Économie : L'AUDIT DE FORVIS MAZARS DEVOILE L'AMPLEUR REELLE DE LA « DETTE CACHEE » AU SENEGAL
C’est une étape décisive pour la transparence des finances publiques au Sénégal. Ce mardi 14 juillet 2026, le ministère de l’Économie, des Finances et du Plan a publié le Bulletin statistique de la dette publique couvrant la période 2019-2024. Rédigé avec l’appui du cabinet international indépendant Forvis Mazars, ce document dresse un état des lieux sans concession de l'endettement réel du pays.
© Une dette réelle qui culmine à 128,6 % du PIB.
Les conclusions de ce rapport, dont la publication était ardemment réclamée par le FMI et les bailleurs de fonds internationaux, confirment l'existence d'une « dette cachée » historique et redéfinissent complètement la trajectoire économique du Sénégal.
Une dette réelle qui culmine à 128,6 % du PIB
Le travail de réconciliation et de fiabilisation des données mené par Forvis Mazars révèle une dégradation de l'endettement public bien plus sévère que celle initialement estimée par la Cour des comptes en février 2025 (qui tablait sur un ratio de près de 99 %).
Selon les chiffres désormais officiels :
- Un encours global abyssal : À fin 2024, l'encours de la dette du secteur public s'élève à 25 583 milliards de FCFA (soit environ 42,5 milliards de dollars), contre 11 219 milliards de FCFA en 2019.
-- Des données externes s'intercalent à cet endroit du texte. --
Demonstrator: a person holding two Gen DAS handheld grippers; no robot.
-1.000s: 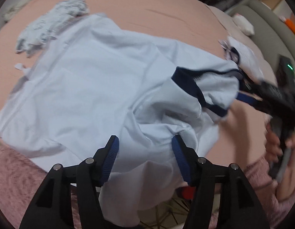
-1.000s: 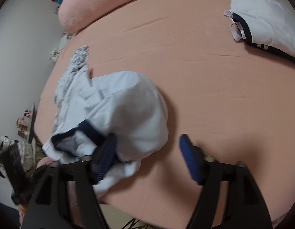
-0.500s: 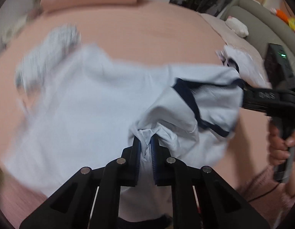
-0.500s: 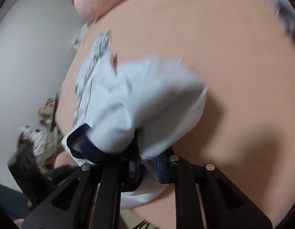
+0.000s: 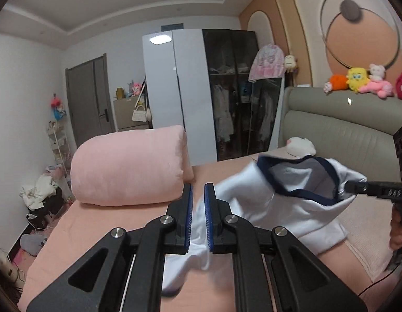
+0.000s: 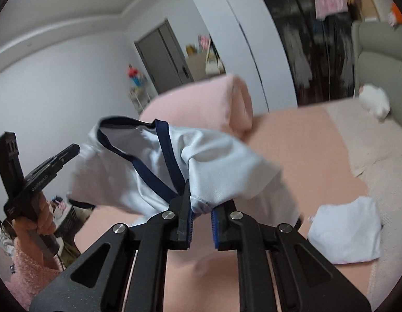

- Un ratio dette/PIB historique : L’endettement réel du secteur public culmine à 128,6 % du PIB, alors qu’il était officiellement estimé à 81,8 % cinq ans plus tôt.
- Le poids de l'administration centrale : L'État central concentre l'essentiel de ce fardeau avec un encours de 23 667 milliards de FCFA (soit 119 % du PIB à lui seul). Le secteur parapublic, quant à lui, affiche une ardoise de 1 917 milliards de FCFA (9,6 % du PIB).
Une sincérité budgétaire saluée, mais un lourd tribut financier
Cette opération vérité, initiée par le président Bassirou Diomaye Faye et le gouvernement de transition au lendemain de la troisième alternance politique du 24 mars 2024, répond à une exigence de transparence totale.
Si cette publication est saluée par les partenaires multilatéraux, elle place le Sénégal face à des défis budgétaires majeurs :
- Un service de la dette qui explose : Selon les projections adossées à la loi de finances, la facture du remboursement de la dette (principal et intérêts) va bondir de plus de 11 % pour atteindre 5 500 milliards de FCFA en 2026 (contre 4 900 milliards auparavant).
- Le mur des remboursements (2025-2028) : L'État va devoir faire face à une concentration massive d'échéances financières, exacerbée par le début du remboursement du principal de l’Eurobond de 2018.
Vers un nouveau programme de soutien du FMI
Malgré l'immensité du défi financier, cette mise en lumière de la « dette cachée » lève le principal obstacle qui bloquait les négociations avec les institutions financières internationales.
La publication de cet audit indépendant était le préalable absolu exigé par le Fonds Monétaire International (FMI) pour rétablir une relation de confiance. Elle devrait ouvrir la voie, dans les plus brefs délais, à la signature d'un nouveau programme d'assistance financière. Une bouffée d'oxygène devenue vitale pour le Trésor public sénégalais afin de desserrer l'étau financier et d'éviter une crise de liquidités au second semestre 2026.